Work item | Give back every entry precisely as written, without any of the images.
========================================
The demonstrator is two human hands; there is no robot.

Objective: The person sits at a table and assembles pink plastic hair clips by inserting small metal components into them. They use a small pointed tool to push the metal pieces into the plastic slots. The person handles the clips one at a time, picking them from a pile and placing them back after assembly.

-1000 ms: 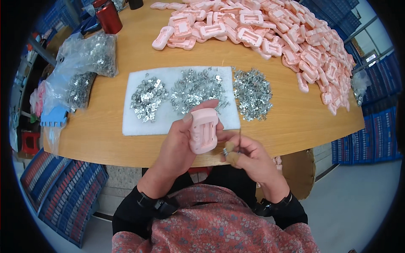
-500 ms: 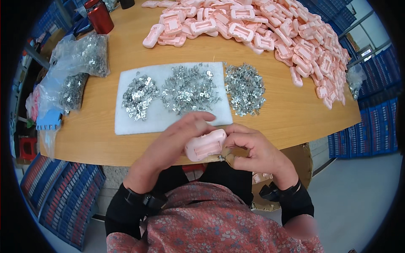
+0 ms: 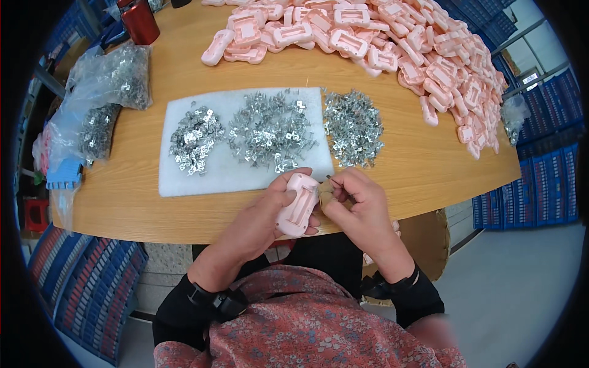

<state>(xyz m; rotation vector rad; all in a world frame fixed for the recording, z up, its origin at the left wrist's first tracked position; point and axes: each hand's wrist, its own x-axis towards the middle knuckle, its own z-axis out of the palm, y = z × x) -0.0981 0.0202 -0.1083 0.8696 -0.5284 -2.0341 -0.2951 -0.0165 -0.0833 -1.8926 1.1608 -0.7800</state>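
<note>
My left hand grips a pink plastic housing at the near edge of the wooden table, its open side facing up. My right hand pinches a small metal clip against the housing's right edge; a thumb wrapped in tan tape presses there. Just beyond the hands lies a white foam pad carrying two heaps of small metal clips. A third heap of clips sits on the bare wood beside the pad.
A large pile of pink housings covers the far right of the table. Clear bags of metal parts lie at the left, a red bottle behind them. Blue crates stand on the floor to the right.
The housing went from upright to flat and back to tilted with its open side up. My right hand now presses a clip at its right edge.
</note>
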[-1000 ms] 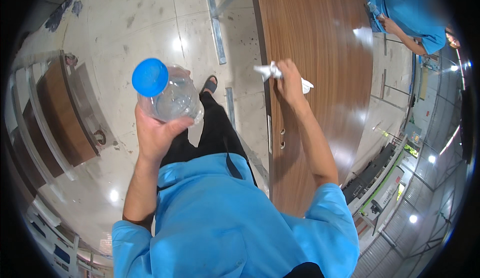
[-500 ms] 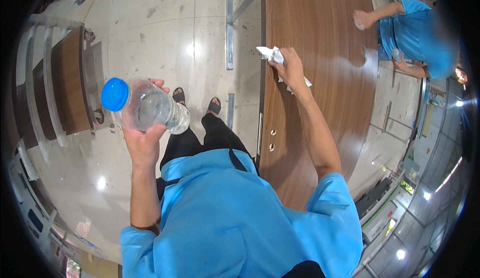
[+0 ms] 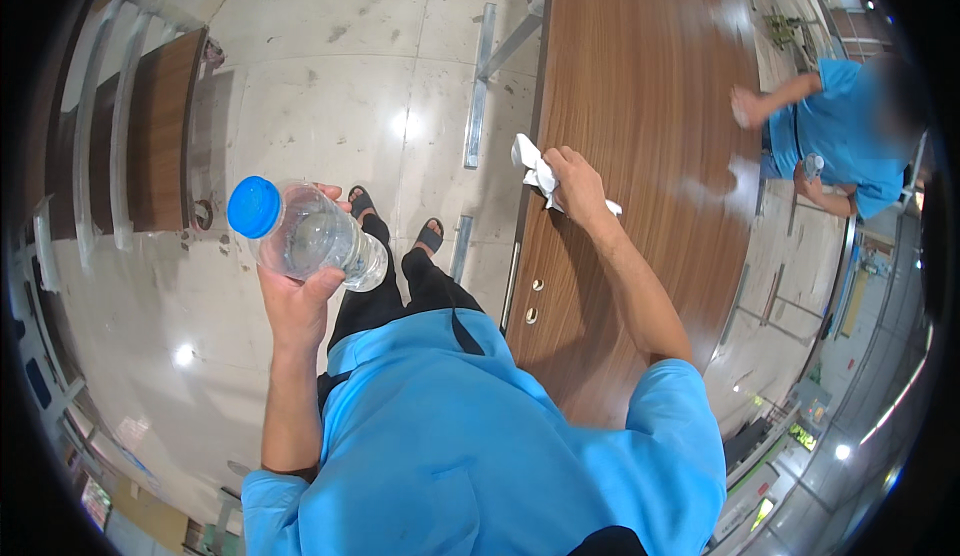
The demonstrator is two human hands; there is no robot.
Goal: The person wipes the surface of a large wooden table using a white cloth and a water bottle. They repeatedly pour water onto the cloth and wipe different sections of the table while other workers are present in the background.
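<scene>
My left hand [image 3: 298, 301] is wrapped round a clear plastic bottle [image 3: 318, 239] with a blue cap [image 3: 254, 207]. The bottle is tilted, its cap end toward the left, and some clear liquid shows inside. On the right, my right hand [image 3: 582, 190] grips a crumpled white cloth [image 3: 537, 170], which may be paper. That hand is on the brown wood-grain door panel [image 3: 640, 86], near its left edge. Part of the cloth lies hidden under my fingers, and one end sticks out past the panel's edge.
Across the panel stands a person in a blue shirt [image 3: 835, 141], one hand at the panel's far edge, the other holding a small bottle. Metal supports [image 3: 480, 96] stand beside the panel. Another brown panel on a rack [image 3: 160, 131] is at the left. Two holes pierce the panel near me.
My right hand has slid toward me along the panel's edge with the cloth. My left hand still holds the bottle, slightly lower in view. The whole view has shifted a little.
</scene>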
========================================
Task solution |
The demonstrator is two human hands; there is no robot.

Objective: The person sits at a table and assembles pink plastic hair clips by inserting small metal components into them. They use a small pointed tool to push the metal pieces into the plastic slots. The person handles the clips one at a time, picking them from a pile and placing them back after assembly.

-1000 ms: 
-500 ms: 
+0 ms: 

<state>(xyz m; rotation vector rad; all in a world frame fixed for the recording, z up, its origin at the left wrist's first tracked position; point and axes: each hand's wrist, its own x-axis towards the middle knuckle, its own z-axis out of the palm, y = z × x) -0.0981 0.0202 -0.1083 0.8696 -0.5284 -2.0341 -0.2951 -0.0165 -0.0833 -1.8926 1.1608 -0.7800</state>
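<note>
My left hand grips a pink plastic housing at the near edge of the wooden table, its open side facing up. My right hand pinches a small metal clip against the housing's right edge; a thumb wrapped in tan tape presses there. Just beyond the hands lies a white foam pad carrying two heaps of small metal clips. A third heap of clips sits on the bare wood beside the pad.
A large pile of pink housings covers the far right of the table. Clear bags of metal parts lie at the left, a red bottle behind them. Blue crates stand on the floor to the right.
The housing went from upright to flat and back to tilted with its open side up. My right hand now presses a clip at its right edge.
</note>
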[-1000 ms] 
[-500 ms] 
[+0 ms] 
The demonstrator is two human hands; there is no robot.
Goal: The person wipes the surface of a large wooden table using a white cloth and a water bottle. They repeatedly pour water onto the cloth and wipe different sections of the table while other workers are present in the background.
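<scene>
My left hand [image 3: 298, 301] is wrapped round a clear plastic bottle [image 3: 318, 239] with a blue cap [image 3: 254, 207]. The bottle is tilted, its cap end toward the left, and some clear liquid shows inside. On the right, my right hand [image 3: 582, 190] grips a crumpled white cloth [image 3: 537, 170], which may be paper. That hand is on the brown wood-grain door panel [image 3: 640, 86], near its left edge. Part of the cloth lies hidden under my fingers, and one end sticks out past the panel's edge.
Across the panel stands a person in a blue shirt [image 3: 835, 141], one hand at the panel's far edge, the other holding a small bottle. Metal supports [image 3: 480, 96] stand beside the panel. Another brown panel on a rack [image 3: 160, 131] is at the left. Two holes pierce the panel near me.
My right hand has slid toward me along the panel's edge with the cloth. My left hand still holds the bottle, slightly lower in view. The whole view has shifted a little.
</scene>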

There's nothing else to the answer.